### INSTRUCTIONS FOR THE TASK
Repeat the material exactly, every line of it.

### GIVEN MATERIAL

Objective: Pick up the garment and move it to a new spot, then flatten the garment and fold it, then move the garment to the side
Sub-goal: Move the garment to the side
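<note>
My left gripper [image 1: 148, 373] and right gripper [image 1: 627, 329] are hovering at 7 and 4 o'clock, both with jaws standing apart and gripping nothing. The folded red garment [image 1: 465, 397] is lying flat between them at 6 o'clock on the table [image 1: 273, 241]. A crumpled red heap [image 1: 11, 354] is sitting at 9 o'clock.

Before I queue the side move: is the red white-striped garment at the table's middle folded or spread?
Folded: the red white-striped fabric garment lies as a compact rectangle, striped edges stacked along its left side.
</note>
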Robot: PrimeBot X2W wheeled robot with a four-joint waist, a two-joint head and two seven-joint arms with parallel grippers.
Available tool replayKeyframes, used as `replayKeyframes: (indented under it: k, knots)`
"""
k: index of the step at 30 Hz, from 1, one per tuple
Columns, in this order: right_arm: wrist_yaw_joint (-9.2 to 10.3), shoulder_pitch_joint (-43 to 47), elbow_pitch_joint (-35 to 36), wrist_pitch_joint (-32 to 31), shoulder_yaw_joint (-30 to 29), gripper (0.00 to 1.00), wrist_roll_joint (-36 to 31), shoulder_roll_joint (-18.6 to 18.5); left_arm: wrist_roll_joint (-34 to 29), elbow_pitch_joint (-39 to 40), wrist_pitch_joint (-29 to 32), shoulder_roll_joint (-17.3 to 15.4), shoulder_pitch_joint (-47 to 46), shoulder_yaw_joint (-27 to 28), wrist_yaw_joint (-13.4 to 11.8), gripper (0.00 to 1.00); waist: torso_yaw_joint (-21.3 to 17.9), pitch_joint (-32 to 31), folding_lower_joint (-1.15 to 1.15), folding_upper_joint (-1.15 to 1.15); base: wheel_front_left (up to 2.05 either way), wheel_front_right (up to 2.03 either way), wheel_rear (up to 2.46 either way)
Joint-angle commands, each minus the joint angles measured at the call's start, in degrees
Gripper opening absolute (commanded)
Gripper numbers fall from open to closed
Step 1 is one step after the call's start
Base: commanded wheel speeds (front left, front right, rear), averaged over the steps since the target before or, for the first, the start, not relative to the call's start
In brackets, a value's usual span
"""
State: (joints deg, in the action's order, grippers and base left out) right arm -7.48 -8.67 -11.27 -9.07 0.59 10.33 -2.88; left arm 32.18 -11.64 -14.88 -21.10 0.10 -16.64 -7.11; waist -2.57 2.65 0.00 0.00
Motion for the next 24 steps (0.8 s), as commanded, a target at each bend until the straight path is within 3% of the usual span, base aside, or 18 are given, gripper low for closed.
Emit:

### RESPONSE FOR THIS EXERCISE
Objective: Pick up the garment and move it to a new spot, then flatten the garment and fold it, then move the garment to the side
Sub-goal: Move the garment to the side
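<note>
My left gripper [image 1: 148, 373] and right gripper [image 1: 627, 329] are hovering at 7 and 4 o'clock, both with jaws standing apart and gripping nothing. The folded red garment [image 1: 465, 397] is lying flat between them at 6 o'clock on the table [image 1: 273, 241]. A crumpled red heap [image 1: 11, 354] is sitting at 9 o'clock.

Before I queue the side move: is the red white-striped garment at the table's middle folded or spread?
Folded: the red white-striped fabric garment lies as a compact rectangle, striped edges stacked along its left side.
</note>
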Robot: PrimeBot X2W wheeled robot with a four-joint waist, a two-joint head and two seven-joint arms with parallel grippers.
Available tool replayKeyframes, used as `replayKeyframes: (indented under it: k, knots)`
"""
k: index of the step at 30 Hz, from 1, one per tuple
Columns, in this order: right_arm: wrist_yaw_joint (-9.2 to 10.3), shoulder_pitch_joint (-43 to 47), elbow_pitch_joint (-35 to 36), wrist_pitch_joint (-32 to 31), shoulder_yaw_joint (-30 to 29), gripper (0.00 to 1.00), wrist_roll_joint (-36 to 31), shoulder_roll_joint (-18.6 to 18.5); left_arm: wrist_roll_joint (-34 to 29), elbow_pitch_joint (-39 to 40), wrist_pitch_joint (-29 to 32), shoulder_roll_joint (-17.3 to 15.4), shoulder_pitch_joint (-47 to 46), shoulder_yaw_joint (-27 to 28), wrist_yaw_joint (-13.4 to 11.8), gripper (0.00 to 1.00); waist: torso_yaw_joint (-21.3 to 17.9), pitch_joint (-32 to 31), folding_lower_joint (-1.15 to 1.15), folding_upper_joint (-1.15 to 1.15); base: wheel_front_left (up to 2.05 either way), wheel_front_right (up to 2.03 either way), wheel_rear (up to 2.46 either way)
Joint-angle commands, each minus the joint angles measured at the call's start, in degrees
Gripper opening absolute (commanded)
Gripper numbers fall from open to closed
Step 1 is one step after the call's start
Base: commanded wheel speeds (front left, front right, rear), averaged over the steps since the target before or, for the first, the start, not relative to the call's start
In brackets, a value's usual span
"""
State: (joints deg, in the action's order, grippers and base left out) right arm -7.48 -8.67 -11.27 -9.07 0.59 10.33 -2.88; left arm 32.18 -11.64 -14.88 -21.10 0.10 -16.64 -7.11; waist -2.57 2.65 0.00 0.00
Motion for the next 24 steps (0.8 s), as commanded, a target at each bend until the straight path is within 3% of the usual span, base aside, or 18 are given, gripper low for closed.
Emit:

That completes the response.